Greece holds the top spot among 28 destinations in the world with 67 percent of tourists saying that this country is the most attractive place for vacations, according to a survey by the German tour operator TUI, presented at the recent 11th Thessaloniki Forum.
According to the speaker Robert McDonald, journalist for the Economist Intelligence Unit, Greece is expected to see a seven percent increase in tourism traffic in 2007 with some 15 million arrivals. With reference to this assessment made by the World Travel and Tourism Council he said, “tourism is an essential aspect of the development of the Greek economy.”
Estimates by the World Travel and Tourism Council showed that tourism contributed 34 billion euros or 17.5 percent to Greece’s gross domestic product. It also provided 16 percent of jobs.
However the long-term forecasts of the international organization anticipate the arrivals growth rate will slow to four percent per year in the next decade.
According to Mr. MacDonald: “While Greece enjoys occupancy rates of 70 to 90 percent in the summer, neighboring Bulgaria, Romania, Croatia and Slovenia are competitive with rates between 40 and 50 per cent. Already the basic clientele of Greece is turning towards those countries.”

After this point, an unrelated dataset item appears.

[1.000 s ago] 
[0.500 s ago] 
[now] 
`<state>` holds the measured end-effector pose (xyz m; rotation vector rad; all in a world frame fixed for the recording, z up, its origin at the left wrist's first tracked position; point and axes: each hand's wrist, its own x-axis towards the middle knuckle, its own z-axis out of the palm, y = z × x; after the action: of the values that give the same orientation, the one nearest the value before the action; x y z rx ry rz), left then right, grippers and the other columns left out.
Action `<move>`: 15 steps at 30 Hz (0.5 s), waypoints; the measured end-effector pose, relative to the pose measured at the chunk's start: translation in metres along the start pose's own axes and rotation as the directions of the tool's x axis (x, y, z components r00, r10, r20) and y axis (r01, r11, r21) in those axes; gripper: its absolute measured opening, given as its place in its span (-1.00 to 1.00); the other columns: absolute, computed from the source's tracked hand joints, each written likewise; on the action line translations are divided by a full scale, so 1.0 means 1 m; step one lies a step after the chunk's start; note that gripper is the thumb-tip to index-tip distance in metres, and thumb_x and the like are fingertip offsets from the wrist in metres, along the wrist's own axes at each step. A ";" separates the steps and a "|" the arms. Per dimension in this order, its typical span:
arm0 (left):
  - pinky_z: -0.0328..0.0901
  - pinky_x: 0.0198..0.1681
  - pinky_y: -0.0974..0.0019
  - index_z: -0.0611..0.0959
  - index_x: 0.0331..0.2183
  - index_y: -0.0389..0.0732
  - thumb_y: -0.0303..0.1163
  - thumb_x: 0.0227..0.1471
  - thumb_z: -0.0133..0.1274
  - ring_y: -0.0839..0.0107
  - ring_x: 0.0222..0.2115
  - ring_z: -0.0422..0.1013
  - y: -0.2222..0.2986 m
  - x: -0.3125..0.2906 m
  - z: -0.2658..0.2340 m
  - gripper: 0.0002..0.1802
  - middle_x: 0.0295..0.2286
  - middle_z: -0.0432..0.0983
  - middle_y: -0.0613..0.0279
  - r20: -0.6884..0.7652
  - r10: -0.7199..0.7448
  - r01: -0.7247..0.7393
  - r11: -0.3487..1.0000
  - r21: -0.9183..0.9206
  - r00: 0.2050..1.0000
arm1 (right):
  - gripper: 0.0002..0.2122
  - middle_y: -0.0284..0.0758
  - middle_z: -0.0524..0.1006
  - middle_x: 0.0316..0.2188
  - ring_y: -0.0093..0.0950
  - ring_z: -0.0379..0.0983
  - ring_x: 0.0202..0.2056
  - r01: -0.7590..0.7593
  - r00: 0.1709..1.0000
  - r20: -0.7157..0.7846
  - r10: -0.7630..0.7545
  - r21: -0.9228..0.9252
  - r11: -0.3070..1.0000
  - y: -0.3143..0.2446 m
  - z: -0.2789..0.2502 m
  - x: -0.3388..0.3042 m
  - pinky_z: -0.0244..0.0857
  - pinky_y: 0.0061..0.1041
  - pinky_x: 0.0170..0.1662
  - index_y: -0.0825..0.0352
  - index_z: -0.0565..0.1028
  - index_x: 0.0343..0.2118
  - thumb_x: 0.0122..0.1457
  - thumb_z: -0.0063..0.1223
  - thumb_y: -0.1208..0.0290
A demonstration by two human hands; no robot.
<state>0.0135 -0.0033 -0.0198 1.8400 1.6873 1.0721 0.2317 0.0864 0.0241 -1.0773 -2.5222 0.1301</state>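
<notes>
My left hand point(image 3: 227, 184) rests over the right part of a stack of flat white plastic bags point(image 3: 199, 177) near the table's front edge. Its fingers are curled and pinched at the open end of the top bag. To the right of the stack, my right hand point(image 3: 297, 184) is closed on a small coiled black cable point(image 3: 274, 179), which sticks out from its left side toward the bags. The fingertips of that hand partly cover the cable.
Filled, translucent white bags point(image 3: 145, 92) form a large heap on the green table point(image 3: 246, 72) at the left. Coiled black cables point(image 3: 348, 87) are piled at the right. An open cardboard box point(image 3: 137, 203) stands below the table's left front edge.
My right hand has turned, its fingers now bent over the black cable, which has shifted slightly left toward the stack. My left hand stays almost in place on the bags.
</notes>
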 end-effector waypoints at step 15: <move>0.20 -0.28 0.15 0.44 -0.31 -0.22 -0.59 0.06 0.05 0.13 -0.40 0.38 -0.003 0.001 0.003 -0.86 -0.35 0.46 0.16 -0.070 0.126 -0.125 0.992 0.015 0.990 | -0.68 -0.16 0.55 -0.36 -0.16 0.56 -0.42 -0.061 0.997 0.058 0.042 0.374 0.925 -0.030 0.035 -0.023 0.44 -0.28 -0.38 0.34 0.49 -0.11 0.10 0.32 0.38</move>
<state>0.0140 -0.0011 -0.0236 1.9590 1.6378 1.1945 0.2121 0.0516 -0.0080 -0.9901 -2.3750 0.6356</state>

Crucially, considerable investments in Greek tourism are planned that reveal foreign investors will prepare for projects worth a total 3.5 billion euros for the creation of resort complexes, with five foreign venture capital funds still static.
Mr. McDonald stressed that although Greece is seeing tremendous short-term increases in tourism traffic, the long-term outcomes are ambiguous. He suggested that there should be a complete design to place Greece as an attractive destination all year round through the promotion of alternative types of tourism, city breaks and a zoning plan.
With reference to the above, Stelios Hadji-Ioannou, head of EasyJet, urged Greece to “turn to construction of its brand, to become more recognizable and to diversify its tourism product on offer, to place emphasis on sustainable tourism development and infrastructure.” He also proposed Greece should lower the airport tax as this would immediately boost arrivals.
The 2006 data presented by TUI’s international relations director, Guenter Ihlau, showed that 70 percent of visitors to Greece come from Europe, with half of all tourists being Germans, British and Italians.
Northern Greece has seen relatively few visitors in the 1995-2002 period, but rebounded with a 15 percent increase in 2003-2006.
Stavros Andreadis, the head of the Association of Greek Tourism Enterprises, commented on this point and claimed that “it is necessary for Thessaloniki to acquire an identity so as to become instantly recognizable abroad, as in Europe it is largely unknown.”